TASK TO COMPLETE:
Print the lines that run from the line with "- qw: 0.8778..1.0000" to the line with "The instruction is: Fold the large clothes", keeping both end lines, exactly as they appear in the entries below, and nothing else.

Collection entries:
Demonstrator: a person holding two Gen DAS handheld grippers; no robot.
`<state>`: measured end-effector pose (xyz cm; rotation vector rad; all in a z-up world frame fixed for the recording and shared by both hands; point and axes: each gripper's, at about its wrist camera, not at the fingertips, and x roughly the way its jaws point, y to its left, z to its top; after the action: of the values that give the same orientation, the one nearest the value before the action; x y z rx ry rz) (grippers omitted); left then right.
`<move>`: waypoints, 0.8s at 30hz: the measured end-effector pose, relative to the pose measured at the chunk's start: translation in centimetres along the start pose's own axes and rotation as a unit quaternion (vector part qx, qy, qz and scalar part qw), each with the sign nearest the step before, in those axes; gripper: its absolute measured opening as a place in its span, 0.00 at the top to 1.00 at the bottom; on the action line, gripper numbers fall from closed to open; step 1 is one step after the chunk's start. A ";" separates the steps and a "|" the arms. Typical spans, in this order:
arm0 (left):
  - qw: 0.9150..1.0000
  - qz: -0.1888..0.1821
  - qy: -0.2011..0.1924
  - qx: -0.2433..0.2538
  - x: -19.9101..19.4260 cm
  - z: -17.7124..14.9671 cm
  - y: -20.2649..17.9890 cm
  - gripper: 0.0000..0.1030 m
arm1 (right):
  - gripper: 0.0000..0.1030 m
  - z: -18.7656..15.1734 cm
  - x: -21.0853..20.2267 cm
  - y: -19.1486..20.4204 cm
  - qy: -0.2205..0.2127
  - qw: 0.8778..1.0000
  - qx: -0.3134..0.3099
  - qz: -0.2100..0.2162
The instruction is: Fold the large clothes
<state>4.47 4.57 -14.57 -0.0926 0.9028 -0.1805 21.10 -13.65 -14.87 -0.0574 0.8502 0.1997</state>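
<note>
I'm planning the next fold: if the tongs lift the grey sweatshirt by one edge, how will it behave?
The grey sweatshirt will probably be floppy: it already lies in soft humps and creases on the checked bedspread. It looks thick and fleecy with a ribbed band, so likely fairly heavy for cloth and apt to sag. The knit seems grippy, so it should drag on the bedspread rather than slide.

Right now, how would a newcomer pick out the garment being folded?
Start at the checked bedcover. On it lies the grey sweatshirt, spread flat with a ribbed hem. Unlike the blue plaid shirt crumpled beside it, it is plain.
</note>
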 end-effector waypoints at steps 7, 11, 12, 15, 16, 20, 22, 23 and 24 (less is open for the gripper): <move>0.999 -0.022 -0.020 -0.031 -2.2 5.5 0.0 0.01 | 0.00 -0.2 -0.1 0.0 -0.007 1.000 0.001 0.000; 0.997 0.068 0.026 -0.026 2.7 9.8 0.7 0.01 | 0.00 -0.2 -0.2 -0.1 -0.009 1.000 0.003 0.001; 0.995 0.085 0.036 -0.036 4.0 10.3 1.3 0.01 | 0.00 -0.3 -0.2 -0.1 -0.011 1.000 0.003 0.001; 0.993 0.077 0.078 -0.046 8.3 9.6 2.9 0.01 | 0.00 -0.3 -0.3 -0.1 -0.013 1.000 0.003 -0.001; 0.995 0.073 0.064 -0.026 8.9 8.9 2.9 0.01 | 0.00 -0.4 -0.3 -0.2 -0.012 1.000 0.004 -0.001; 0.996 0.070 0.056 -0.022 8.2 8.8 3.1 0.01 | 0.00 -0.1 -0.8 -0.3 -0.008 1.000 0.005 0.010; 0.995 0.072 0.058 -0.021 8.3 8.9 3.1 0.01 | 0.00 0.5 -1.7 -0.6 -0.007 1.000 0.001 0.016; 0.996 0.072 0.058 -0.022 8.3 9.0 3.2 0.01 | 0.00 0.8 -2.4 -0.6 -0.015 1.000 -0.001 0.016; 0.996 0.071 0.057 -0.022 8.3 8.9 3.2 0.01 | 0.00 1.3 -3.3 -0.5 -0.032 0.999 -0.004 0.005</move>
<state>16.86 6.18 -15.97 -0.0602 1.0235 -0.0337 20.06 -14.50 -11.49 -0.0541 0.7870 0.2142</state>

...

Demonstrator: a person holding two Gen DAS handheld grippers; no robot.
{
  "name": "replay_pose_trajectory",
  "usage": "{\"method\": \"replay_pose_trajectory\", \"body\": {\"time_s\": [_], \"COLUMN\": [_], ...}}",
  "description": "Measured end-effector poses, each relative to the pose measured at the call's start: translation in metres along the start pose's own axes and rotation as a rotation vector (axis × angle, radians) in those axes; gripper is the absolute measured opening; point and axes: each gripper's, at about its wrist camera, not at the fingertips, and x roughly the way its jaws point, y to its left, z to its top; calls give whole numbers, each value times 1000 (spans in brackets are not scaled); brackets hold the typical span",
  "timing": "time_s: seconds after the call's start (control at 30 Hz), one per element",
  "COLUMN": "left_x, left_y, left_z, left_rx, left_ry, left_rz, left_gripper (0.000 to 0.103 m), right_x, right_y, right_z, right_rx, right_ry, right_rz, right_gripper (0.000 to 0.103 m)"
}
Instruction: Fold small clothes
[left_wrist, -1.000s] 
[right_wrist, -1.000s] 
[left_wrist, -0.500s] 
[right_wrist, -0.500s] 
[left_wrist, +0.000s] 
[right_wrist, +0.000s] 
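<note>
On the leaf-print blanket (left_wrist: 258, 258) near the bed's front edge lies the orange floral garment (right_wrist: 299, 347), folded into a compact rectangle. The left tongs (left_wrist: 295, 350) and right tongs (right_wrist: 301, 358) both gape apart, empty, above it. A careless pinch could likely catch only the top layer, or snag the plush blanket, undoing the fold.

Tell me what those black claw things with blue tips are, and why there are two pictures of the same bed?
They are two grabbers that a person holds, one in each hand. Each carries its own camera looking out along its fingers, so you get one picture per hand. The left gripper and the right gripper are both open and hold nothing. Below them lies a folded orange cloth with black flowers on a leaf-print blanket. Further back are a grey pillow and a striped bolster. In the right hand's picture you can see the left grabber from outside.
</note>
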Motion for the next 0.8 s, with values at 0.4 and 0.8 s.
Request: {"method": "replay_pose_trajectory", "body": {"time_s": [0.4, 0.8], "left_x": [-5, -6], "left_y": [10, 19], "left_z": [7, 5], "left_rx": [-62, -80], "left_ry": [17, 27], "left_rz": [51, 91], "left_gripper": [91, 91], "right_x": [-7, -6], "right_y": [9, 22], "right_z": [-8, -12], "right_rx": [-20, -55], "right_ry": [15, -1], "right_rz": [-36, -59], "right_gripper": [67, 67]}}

EXERCISE RESPONSE:
  - qw: 0.8778..1.0000
  - qx: -0.3134..0.3099
  - qz: -0.2100..0.2162
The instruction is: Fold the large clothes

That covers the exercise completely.